Filming took place in Belfast and Strangford Lough over 10 weeks between January and March this year, with the weather providing the cast and crew with their biggest challenge. “Northern Ireland is a beautiful part of the world but the weather is very changeable,” says Mercurio. “Weather systems blow in front of the Atlantic, so you can get four seasons in one day. That’s a real challenge for filming because if you start shooting a scene and it’s driving rain and then, halfway through, it is bright sunlight and dry as a bone, it certainly doesn’t work for continuity.

“There were times when we couldn’t shoot things we wanted to because it was too windy or too wet. It just wasn’t feasible to get through the shooting day, so then we would relocate and shoot interiors. There was one day when it snowed, which really left us scratching our heads. We just had to stop for half a day until the snow melted.”
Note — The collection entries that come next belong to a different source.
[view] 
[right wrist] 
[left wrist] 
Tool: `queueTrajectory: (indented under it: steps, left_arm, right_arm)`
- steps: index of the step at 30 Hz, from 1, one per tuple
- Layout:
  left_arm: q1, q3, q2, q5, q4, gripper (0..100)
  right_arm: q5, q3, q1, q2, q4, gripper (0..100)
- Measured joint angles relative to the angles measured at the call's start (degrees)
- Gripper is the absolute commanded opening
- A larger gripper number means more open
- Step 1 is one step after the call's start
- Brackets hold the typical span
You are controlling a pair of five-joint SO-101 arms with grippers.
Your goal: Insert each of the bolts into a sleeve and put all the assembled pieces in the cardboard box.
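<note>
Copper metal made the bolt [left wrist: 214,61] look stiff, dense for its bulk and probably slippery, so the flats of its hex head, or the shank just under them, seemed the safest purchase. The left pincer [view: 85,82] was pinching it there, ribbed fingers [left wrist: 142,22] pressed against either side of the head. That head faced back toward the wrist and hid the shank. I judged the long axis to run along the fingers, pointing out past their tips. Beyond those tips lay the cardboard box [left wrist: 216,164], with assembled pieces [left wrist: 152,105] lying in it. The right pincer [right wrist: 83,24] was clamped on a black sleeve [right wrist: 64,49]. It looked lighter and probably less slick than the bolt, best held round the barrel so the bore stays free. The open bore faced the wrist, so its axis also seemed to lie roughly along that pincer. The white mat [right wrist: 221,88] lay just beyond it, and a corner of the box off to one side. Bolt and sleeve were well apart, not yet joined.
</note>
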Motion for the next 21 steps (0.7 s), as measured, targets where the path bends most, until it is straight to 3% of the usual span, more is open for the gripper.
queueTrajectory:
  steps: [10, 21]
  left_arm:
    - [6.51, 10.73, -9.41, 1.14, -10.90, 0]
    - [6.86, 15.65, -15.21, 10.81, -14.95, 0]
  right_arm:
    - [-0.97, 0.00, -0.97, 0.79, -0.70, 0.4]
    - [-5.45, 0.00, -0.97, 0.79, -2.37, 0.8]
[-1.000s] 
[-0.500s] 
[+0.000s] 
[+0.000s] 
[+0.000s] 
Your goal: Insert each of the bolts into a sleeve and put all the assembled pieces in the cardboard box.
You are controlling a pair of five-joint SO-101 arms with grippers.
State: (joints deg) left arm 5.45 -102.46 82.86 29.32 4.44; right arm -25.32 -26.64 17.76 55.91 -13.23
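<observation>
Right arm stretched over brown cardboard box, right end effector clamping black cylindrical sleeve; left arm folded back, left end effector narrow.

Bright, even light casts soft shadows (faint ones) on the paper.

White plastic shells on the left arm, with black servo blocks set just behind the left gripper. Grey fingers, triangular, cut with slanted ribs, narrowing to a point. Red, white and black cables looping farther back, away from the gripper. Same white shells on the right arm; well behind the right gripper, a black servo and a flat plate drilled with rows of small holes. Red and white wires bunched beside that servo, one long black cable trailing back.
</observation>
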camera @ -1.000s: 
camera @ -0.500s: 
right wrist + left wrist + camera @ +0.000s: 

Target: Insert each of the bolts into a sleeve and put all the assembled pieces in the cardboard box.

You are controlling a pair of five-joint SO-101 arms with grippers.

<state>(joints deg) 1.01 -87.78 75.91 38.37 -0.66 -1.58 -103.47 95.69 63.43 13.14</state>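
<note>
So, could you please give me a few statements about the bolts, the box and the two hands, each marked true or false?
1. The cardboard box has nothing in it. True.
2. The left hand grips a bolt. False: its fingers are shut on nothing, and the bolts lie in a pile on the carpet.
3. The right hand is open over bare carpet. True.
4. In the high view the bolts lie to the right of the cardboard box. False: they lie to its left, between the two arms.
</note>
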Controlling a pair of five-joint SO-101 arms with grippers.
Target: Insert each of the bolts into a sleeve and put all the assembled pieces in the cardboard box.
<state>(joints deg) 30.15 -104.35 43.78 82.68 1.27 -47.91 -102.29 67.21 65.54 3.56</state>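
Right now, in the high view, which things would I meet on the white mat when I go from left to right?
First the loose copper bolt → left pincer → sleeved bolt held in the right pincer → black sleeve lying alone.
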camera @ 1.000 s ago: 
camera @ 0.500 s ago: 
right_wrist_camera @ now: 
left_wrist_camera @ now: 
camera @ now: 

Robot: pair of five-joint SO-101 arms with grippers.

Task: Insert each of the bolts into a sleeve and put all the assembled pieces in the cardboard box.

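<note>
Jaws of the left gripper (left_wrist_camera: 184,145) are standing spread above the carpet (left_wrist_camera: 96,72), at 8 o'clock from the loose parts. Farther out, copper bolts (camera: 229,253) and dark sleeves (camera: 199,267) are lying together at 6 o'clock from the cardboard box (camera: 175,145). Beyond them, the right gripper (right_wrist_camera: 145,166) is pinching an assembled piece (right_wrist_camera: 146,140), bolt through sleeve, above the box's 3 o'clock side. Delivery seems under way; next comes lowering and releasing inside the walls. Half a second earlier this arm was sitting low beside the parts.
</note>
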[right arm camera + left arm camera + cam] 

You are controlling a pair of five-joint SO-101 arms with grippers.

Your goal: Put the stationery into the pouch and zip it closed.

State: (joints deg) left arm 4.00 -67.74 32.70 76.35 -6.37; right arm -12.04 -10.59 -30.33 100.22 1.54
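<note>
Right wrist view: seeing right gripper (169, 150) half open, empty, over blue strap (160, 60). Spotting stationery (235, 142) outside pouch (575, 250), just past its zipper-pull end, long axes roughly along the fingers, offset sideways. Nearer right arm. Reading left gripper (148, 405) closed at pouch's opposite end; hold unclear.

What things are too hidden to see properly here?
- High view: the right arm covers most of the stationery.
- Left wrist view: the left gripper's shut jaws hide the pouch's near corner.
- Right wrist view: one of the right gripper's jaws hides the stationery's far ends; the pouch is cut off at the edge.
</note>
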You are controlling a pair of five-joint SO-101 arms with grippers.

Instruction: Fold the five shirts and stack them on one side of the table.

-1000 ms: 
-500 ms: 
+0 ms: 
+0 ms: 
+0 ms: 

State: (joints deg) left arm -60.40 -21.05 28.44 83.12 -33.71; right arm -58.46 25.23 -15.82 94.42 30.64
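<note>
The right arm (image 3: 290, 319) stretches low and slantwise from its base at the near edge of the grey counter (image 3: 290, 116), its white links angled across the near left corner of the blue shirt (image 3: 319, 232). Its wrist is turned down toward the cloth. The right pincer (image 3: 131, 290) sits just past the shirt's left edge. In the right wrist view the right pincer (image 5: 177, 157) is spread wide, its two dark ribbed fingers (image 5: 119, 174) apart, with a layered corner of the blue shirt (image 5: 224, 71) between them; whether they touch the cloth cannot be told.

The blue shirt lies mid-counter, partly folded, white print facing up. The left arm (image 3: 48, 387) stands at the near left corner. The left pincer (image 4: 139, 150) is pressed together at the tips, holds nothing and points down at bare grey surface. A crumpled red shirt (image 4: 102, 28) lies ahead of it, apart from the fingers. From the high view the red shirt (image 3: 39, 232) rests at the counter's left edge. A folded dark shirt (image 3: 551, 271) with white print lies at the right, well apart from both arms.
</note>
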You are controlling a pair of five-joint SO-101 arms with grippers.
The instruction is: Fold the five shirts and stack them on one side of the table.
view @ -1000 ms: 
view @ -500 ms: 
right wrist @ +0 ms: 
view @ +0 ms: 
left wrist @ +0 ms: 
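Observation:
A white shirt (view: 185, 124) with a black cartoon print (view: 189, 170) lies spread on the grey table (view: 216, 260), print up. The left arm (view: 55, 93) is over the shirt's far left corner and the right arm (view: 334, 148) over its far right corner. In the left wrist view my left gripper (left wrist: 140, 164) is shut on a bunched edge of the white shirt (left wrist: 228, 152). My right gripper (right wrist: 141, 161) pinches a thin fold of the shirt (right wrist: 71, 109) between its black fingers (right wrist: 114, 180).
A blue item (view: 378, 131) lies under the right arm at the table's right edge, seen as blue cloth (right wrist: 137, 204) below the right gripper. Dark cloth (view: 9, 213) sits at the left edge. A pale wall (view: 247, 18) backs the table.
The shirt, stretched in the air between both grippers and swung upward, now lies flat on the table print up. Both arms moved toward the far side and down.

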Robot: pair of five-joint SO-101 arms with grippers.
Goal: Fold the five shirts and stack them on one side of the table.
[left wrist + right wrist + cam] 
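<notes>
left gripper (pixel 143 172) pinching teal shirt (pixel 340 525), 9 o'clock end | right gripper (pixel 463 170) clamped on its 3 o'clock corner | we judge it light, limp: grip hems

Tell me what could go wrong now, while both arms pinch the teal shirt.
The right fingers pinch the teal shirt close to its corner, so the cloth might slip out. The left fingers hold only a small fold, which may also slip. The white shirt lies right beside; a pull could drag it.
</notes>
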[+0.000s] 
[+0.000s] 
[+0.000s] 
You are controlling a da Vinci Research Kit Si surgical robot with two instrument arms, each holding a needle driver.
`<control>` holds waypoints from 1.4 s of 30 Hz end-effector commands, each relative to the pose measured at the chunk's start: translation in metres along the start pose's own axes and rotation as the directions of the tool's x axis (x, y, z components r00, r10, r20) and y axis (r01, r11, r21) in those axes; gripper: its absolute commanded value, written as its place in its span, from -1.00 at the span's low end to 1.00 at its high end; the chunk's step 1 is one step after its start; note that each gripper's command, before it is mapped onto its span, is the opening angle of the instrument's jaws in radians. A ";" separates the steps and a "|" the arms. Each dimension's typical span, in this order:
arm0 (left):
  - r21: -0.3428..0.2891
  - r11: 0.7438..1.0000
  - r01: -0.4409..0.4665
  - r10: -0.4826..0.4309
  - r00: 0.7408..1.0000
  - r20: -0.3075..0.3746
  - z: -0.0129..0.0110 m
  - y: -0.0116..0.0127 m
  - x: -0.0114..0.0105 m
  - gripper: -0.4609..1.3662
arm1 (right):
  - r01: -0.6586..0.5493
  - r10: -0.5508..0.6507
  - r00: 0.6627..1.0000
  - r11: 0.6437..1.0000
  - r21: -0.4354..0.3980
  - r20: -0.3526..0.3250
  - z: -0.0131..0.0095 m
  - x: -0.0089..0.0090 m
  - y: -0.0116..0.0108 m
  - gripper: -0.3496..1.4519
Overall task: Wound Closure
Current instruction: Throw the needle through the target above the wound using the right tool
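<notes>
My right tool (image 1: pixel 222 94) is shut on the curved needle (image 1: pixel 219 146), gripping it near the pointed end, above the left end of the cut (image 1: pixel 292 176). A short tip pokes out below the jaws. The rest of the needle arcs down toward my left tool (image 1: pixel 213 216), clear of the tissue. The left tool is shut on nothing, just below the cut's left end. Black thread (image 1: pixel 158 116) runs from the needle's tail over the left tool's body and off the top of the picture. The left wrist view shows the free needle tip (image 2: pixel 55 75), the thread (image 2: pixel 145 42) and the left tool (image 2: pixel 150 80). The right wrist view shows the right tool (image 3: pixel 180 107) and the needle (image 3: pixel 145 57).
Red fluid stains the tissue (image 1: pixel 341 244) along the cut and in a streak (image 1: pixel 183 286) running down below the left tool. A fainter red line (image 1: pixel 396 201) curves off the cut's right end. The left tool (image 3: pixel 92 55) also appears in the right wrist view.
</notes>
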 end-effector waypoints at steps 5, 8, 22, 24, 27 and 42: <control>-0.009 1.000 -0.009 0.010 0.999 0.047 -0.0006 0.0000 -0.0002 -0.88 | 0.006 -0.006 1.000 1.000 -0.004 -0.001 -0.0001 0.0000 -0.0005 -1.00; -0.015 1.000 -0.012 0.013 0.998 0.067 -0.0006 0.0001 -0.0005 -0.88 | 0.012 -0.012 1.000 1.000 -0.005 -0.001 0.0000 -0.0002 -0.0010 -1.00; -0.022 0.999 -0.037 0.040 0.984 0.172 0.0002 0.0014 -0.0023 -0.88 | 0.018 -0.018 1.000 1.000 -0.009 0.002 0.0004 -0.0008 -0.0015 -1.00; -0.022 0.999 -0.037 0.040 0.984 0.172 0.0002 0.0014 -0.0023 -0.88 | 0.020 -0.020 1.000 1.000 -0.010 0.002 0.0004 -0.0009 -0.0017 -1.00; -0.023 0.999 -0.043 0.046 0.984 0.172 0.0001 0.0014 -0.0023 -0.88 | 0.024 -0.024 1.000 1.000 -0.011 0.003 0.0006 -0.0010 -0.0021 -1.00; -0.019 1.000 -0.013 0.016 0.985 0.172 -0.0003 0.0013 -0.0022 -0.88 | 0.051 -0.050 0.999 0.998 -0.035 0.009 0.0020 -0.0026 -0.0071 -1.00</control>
As “a proper thriller,” Bloodlands sits comfortably alongside the other series on which Mercurio has worked, complete with action sequences, jeopardy and mysteries that aren’t resolved until the very end. He first read the script a couple of years ago and says Brandon’s talent jumped off the page.

“I was really struck by Chris’s writing voice and his ability to weave characters and story together so well,” he says. Mercurio and Brandon then developed the series together until they reached a point where Cold Feet star Nesbitt, who comes from Northern Ireland, came aboard. They then secured the backing of the BBC for what would become HTM Television’s first production. The show is distributed by Hat Trick International.

“We’ve got a broad slate, but I always say we’ve got a focus on thrillers,” Mercurio says of his company. “It’s a genre I love and a genre I think the audience loves. But we are developing other things as well, and I’m confident that, over the next couple of years, we’ll see real diversity on our slate.”

L-R: Line of Duty’s Adrian Dunbar, newcomer Kelly Macdonald, Martin Compston and Vicky McClure

Launching the company gives Mercurio the chance to work with upcoming writers while also stepping back from the showrunner role he takes up on Line of Duty and Bodyguard, allowing producers and directors, as well as the scriptwriter, to take on creative decisions he would otherwise make himself.

“That was certainly the case with Bloodlands,” he says. “Chris Hall [The Durrells] is producing it, who I’ve worked with before [on medical drama Critical]. He’s a fantastic producer. Pete Travis [Omagh] is directing it – he’s a very experienced and very talented director.

“When I was around, what I was focusing on a good deal of the time was developing Chris Brandon’s producing skills. When we were both on set or on location, he was observing things and we were talking about them and I was encouraging him to get involved and talk to the director, the cast and the heads of department, so he developed the skill and experience that has allowed me to become a showrunner.”

HTM is also producing Trigger Point, which is written by Daniel Brierley and reunites Mercurio with Line of Duty star Vicky McClure, who plays a bomb-disposal operative pushed to breaking point during a terrorist campaign.

Filming on the sixth season of Line of Duty was suspended in March when the risk to the health and safety of cast and crew became too great. Mercurio says he has spent some of the downtime finishing the final scripts, but admits he will have to take stock of the real-world situation when production eventually resumes.

“Line of Duty is one of those series that attempts to be set in the real world, and often we refer to events in the past and dates in the past,” he adds. “Clearly anything that relates to the period of the pandemic may have an effect on what events could really have happened and how police may have gone about their work in this current climate. I think we may have to look at that.”